Commanding Brawl: Knights Charge

By promoting Brawl, Wizards of the Coast is also supporting commander. Each Brawl Deck starts with a sixty card framework in which to begin and construct a commander deck. With forty cards of design space the key to converting these decks is deconstructing the framework and then adding cards that will reinforce those themes.

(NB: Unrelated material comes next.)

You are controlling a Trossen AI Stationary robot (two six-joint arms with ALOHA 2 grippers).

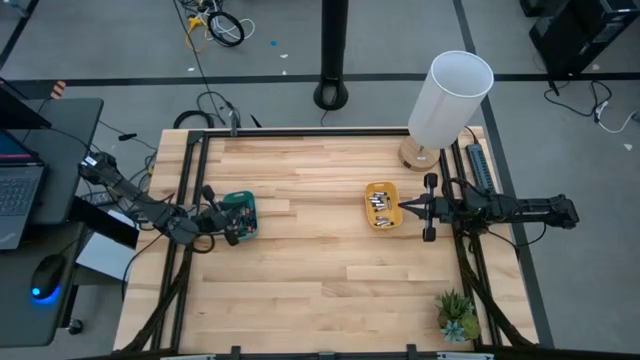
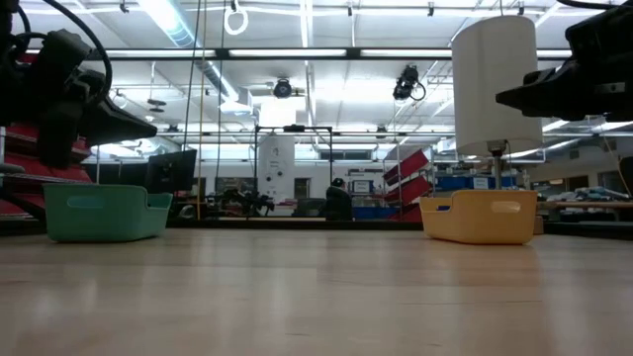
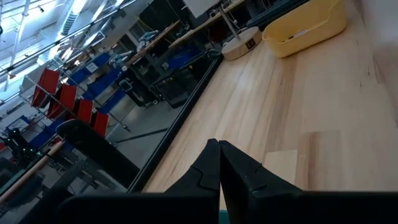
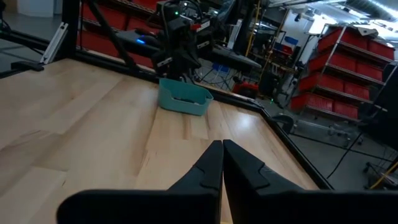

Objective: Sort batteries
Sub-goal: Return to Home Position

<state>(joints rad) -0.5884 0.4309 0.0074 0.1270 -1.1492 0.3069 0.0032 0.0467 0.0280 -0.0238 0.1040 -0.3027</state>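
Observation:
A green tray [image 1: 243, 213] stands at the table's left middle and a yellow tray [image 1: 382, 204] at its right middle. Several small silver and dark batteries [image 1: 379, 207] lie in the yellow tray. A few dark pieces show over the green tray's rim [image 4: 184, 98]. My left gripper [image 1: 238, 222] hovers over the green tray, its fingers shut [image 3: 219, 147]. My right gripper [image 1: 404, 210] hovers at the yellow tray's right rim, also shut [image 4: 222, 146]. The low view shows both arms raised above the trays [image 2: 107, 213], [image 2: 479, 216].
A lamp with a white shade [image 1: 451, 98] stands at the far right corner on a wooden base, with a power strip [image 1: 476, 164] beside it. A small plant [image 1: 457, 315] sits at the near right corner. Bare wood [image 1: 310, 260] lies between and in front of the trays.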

Since Brawl uses only standard legal cards there are several cards that would be better replaced when converting to an eternal format. Commanding Brawl will not replace these cards and instead focus on the forty additional cards needed to create a commander deck. Instead these replaceable cards will provide room for upgrades further down the line. 

Finally, while Commander Clinic understands if you are purchasing a Brawl preconstructed deck to convert to commander the player is looking to keep the commander deck affordable. Forty $5.00 cards still costs $200 so there will be no budget limit for these decks. In order to keep the decks affordable we will not be bringing a decklist that is as fully optimized and excessively expensive. Sometimes more expensive cards ($20.00 and up) will be included in the build. When chosen it’s because they bring a significant advantage to the build or just flat out win games. These Commanding Brawl builds are not the only build or the best build. They attempt to be competitive with a fun play experience.. Feel free to adjust these lists as it meets your budgetary needs or preferred gameplay experience.

Deconstructing Knights Charge

My first impression when I looked at Syr Gwyn, Hero of Ashvale with her abilities was this deck wants to be a voltron archetype deck. Everything equips onto her for free and her ability to draw a card when a knight with equipment  attacks is sweet. The drawback is that it is a Phyrexian Arena on a stick. You will be losing one life for each card you draw. This will hit your life each turn as you swing out with multiple knights. You will lose life in chunks if you swing with too many of them. It seemed to me you want a solid package of equipment add Sram, Senior Edificer and then about 10 or so creatures to protect yourself and storm out of the deck like a crashing drawbridge with your knight champion leading the way. 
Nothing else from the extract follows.